> **Instructions for the task**
Your answer should be the lines below from the one holding "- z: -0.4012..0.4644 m" through the one holding "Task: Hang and", copied exactly and with nothing else.

(Recorded data)
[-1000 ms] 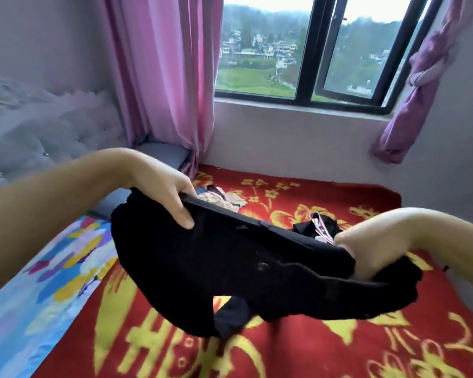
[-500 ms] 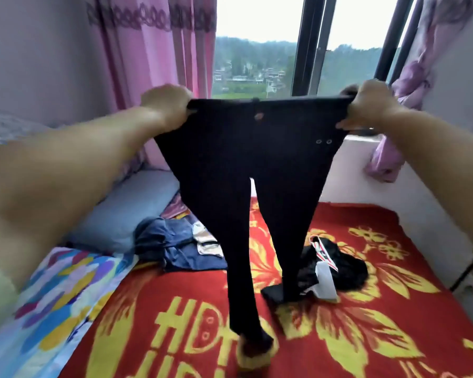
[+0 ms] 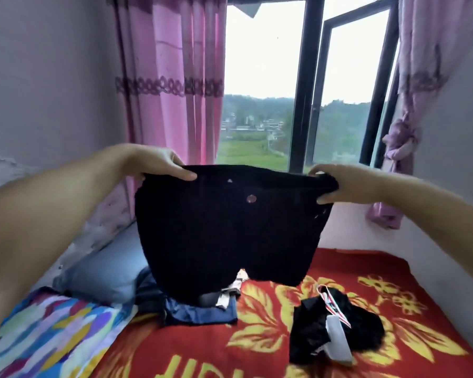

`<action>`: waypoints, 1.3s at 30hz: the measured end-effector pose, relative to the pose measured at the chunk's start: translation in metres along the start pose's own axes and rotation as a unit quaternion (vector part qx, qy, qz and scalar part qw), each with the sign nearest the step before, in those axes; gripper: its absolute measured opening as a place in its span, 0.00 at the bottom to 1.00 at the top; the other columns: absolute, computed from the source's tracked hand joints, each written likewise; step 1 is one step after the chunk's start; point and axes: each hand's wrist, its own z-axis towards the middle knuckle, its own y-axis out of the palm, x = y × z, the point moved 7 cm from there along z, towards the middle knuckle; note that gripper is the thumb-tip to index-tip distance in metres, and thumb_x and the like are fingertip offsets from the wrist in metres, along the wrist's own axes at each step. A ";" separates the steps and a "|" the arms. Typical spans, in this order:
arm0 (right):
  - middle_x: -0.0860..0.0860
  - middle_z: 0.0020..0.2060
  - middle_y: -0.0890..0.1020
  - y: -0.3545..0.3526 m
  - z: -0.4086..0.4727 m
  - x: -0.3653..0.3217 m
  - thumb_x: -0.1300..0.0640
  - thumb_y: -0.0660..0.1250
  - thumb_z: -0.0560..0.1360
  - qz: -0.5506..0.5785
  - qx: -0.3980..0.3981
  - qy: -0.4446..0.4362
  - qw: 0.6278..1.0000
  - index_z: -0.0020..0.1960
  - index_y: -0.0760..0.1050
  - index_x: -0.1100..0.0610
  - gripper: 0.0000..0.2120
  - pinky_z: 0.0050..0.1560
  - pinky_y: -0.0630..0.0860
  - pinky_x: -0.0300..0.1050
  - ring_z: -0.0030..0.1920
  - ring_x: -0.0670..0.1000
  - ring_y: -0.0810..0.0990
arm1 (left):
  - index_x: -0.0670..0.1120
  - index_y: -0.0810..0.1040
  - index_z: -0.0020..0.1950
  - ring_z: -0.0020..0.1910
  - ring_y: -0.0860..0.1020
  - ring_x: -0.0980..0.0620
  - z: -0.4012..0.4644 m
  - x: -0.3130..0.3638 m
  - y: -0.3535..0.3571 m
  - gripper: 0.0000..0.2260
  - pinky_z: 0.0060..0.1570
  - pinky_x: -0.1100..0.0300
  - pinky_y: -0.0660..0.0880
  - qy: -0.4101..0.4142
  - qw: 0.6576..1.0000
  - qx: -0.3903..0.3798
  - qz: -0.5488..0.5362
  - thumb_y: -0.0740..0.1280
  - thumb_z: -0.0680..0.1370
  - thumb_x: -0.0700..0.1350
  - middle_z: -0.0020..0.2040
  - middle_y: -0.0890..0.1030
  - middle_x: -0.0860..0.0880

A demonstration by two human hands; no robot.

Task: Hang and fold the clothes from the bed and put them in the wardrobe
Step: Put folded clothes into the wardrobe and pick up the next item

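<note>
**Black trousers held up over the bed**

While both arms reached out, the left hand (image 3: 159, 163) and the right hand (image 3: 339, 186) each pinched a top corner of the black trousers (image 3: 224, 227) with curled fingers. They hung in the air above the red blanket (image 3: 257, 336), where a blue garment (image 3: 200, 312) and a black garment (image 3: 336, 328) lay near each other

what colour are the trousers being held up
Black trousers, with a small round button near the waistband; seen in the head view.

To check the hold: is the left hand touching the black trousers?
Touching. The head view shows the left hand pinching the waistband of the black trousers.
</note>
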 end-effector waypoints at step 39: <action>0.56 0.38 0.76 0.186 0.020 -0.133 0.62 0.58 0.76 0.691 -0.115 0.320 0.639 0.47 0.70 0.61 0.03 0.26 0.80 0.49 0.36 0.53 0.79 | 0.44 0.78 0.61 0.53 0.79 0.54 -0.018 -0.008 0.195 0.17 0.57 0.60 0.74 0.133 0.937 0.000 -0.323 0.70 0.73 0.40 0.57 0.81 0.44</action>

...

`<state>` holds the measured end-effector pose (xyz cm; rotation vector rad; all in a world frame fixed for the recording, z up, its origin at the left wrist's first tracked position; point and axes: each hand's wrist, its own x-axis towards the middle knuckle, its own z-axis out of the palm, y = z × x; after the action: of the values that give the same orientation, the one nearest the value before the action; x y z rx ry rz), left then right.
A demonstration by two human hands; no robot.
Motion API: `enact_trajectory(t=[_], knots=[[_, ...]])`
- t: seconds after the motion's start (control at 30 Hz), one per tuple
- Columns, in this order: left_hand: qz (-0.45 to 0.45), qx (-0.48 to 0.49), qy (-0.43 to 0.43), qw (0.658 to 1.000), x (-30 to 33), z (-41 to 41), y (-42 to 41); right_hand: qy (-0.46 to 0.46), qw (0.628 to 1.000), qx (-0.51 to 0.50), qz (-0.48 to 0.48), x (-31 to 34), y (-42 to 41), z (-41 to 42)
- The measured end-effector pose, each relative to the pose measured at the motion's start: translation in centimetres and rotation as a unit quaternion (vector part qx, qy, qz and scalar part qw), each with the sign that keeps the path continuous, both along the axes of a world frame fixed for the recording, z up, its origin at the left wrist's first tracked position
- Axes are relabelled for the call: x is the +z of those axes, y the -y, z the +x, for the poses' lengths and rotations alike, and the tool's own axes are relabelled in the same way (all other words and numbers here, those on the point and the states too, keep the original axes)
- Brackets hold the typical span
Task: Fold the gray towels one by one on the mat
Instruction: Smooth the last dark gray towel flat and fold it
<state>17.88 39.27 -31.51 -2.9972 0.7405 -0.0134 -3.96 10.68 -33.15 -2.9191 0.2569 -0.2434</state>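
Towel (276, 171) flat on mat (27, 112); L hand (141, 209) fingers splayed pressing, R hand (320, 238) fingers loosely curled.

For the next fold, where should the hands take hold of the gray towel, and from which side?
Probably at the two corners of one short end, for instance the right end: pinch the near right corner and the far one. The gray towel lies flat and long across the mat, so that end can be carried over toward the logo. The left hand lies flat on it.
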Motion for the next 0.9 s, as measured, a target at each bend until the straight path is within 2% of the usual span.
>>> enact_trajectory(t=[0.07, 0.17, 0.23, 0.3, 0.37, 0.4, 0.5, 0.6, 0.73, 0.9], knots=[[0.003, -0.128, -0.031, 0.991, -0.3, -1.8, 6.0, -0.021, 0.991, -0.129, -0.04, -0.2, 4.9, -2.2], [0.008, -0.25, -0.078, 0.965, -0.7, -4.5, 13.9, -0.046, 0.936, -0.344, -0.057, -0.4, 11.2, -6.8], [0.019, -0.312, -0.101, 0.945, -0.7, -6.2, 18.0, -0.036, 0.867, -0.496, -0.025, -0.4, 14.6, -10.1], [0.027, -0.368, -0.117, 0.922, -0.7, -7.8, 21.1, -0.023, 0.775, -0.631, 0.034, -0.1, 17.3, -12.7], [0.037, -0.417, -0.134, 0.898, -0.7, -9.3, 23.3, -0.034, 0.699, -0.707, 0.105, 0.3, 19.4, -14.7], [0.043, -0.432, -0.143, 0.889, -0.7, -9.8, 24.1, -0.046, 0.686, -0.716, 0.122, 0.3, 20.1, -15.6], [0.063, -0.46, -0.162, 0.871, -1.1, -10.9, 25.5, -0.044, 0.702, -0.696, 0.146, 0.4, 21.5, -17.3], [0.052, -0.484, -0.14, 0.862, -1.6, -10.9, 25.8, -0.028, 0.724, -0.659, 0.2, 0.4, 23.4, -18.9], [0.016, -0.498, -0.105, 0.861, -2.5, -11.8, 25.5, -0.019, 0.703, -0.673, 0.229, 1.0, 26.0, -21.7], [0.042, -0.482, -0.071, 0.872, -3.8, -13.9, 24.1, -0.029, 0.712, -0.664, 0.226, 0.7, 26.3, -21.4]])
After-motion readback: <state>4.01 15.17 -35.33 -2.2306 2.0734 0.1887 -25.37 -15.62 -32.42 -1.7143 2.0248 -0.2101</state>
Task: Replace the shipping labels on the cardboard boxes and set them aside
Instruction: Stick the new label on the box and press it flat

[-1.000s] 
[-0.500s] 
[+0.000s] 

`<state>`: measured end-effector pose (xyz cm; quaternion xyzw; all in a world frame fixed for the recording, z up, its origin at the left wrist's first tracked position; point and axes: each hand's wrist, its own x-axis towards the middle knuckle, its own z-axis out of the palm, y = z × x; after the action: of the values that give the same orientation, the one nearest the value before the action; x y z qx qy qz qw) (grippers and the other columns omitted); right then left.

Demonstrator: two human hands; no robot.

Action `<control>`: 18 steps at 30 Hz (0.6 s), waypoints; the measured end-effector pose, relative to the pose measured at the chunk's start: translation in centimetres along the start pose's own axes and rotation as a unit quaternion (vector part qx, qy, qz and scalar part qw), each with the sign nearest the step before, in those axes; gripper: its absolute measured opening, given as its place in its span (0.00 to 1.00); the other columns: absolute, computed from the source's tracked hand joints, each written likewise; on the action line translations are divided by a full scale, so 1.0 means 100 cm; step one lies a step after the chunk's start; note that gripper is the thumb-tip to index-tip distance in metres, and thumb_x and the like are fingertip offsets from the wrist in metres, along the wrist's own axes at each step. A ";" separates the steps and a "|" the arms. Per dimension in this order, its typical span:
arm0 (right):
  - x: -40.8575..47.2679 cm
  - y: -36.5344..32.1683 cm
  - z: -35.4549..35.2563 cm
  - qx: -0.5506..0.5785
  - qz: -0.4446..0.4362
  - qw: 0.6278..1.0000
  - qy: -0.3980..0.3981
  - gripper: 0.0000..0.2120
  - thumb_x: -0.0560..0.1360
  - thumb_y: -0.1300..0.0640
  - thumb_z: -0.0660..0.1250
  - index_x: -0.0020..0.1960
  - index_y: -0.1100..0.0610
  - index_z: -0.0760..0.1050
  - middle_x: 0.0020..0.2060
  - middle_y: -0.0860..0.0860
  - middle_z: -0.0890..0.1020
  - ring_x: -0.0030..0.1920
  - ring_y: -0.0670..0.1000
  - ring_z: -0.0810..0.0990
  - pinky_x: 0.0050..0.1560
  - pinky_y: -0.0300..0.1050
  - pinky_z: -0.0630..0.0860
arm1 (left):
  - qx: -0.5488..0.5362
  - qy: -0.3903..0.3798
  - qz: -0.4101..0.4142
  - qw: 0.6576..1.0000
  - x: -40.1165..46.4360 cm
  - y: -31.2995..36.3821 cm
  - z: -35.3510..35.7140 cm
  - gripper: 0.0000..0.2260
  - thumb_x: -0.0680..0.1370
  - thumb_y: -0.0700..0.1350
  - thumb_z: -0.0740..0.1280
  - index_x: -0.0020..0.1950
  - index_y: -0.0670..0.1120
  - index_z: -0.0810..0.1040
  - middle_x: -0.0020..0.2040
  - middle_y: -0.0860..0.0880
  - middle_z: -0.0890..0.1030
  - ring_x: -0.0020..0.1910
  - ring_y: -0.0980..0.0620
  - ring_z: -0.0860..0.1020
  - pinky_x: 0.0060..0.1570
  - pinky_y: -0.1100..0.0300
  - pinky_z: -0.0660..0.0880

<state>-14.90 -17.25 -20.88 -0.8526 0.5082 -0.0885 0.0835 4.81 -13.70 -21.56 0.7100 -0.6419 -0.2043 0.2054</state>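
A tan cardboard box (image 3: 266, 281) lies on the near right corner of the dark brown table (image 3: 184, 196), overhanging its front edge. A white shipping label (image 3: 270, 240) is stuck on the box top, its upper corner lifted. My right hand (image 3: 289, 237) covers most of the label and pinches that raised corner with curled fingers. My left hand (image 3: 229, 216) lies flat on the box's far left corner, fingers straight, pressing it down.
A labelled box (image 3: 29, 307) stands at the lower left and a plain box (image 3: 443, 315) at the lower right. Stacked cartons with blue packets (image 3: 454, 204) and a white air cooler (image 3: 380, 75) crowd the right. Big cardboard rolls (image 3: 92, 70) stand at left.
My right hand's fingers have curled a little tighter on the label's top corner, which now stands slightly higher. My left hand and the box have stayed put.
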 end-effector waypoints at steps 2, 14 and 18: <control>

> **Response to the exercise**
  - z: -0.4012..0.4644 m
  - x: -0.3130..0.3638 m
  - y: -0.3535..0.3571 m
  - gripper: 0.0000..0.2260
  - pinky_z: 0.0060..0.1570
  - pinky_x: -0.1100..0.0300
  - pinky_y: -0.0660..0.0880
  - qy: -0.4101..0.4142
  - qw: 0.6576..1.0000
  - qx: -0.3903..0.3798
  - qz: -0.5488..0.5362
  - thumb_y: -0.0740..0.1280
  - thumb_z: -0.0680..0.1370
  - thumb_x: -0.0700..0.1350
  - middle_z: -0.0020..0.2040
  - middle_y: -0.0890..0.1030
  - middle_x: -0.0860..0.0880

A demonstration by two human hands; no robot.

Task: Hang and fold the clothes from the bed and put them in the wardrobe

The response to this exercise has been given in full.